Practice information
- Founded: 1960
- Location: Vancouver, Calgary, Edmonton, Toronto, Ottawa, San Francisco
- Affiliations: Cohos Evamy, HBBH (formerly)

Website
- www.dialogdesign.ca

= Dialog (architectural firm) =

Canadian architectural firm

DIALOG (formerly Cohos Evamy) is a North American architectural, engineering, interior design and planning firm. It operates as a single company, with studios in Vancouver, Calgary, Edmonton, Toronto, Ottawa, and San Francisco.

==History==
Cohos Evamy was founded as an architecture and engineering studio in Calgary, Alberta, Canada in 1960, and quickly evolved into an interdisciplinary model under the leadership of Martin Cohos, FRAIC, Michael Evamy, FAIC and Paul Poffenroth, P.Eng.
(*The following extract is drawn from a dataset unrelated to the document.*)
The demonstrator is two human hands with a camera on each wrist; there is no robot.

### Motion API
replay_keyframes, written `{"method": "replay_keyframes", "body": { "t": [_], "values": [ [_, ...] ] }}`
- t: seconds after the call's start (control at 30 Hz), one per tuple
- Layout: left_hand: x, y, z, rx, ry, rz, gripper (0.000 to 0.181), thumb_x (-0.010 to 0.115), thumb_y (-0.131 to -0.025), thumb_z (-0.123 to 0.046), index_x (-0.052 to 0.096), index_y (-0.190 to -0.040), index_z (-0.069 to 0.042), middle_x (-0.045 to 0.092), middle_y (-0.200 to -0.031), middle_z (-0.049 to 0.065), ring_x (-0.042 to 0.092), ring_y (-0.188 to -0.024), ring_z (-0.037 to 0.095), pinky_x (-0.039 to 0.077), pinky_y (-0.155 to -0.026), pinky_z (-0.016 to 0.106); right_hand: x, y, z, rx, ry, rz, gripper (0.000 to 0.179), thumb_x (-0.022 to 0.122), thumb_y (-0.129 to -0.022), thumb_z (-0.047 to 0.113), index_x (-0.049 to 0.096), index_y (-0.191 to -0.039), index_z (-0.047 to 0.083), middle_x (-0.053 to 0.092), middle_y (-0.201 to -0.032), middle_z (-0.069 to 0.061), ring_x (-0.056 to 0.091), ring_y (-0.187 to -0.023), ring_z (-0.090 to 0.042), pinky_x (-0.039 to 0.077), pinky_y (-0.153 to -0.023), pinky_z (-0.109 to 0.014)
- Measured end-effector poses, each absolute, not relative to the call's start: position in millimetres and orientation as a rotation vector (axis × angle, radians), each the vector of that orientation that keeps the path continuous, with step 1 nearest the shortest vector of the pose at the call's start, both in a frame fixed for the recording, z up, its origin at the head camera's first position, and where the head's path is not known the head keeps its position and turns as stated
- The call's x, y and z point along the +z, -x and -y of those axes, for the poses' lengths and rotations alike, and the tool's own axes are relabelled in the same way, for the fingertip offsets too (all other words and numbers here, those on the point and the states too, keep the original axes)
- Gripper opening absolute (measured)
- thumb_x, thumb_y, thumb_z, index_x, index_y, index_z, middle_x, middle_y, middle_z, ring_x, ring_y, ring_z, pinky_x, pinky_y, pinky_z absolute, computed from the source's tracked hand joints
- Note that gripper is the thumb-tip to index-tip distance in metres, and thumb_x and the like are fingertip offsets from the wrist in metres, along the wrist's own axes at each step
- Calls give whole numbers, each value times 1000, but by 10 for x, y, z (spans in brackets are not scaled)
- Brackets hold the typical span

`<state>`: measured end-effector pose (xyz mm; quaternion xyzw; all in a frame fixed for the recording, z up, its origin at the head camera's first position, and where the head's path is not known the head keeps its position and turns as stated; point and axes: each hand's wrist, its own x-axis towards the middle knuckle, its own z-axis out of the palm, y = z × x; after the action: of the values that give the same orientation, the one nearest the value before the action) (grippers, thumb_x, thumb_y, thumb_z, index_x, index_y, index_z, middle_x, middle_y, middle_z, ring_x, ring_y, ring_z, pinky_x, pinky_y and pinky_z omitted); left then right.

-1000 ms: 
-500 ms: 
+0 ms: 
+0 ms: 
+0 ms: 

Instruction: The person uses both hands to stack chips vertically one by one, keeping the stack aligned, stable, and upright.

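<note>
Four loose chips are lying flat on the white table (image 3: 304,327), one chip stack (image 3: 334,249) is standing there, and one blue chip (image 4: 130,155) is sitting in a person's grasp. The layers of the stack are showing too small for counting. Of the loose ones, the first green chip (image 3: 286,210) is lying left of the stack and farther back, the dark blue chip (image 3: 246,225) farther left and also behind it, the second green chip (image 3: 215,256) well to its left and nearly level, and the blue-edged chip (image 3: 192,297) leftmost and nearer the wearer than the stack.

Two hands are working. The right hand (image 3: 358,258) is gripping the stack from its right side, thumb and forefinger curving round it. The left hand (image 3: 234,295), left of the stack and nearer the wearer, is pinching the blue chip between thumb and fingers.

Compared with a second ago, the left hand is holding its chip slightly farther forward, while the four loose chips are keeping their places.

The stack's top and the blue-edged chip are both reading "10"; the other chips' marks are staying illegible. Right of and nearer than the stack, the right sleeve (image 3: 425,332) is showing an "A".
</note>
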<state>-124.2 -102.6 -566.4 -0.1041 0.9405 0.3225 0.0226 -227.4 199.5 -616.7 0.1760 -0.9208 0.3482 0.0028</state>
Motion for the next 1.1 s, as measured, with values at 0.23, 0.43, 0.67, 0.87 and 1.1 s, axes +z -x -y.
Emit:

The Cohos Evamy Partners opened the Edmonton office in the 1980s.

In 2003, Cohos Evamy opened a Toronto, Ontario studio. In 2010, Cohos Evamy merged with Vancouver-based architectural firm HBBH, among others, and was renamed DIALOG. In 2026, DIALOG opened an Ottawa, Ontario studio.

==Areas of practice==
Areas of practice include architecture, programming, urban planning, landscape architecture, interior design, graphics, 3D modeling, and structural, mechanical, and electrical engineering. The practice includes designing buildings for retail, commercial office, education, health care institutions, research facilities, airports, retail petroleum stations, and arts and cultural work.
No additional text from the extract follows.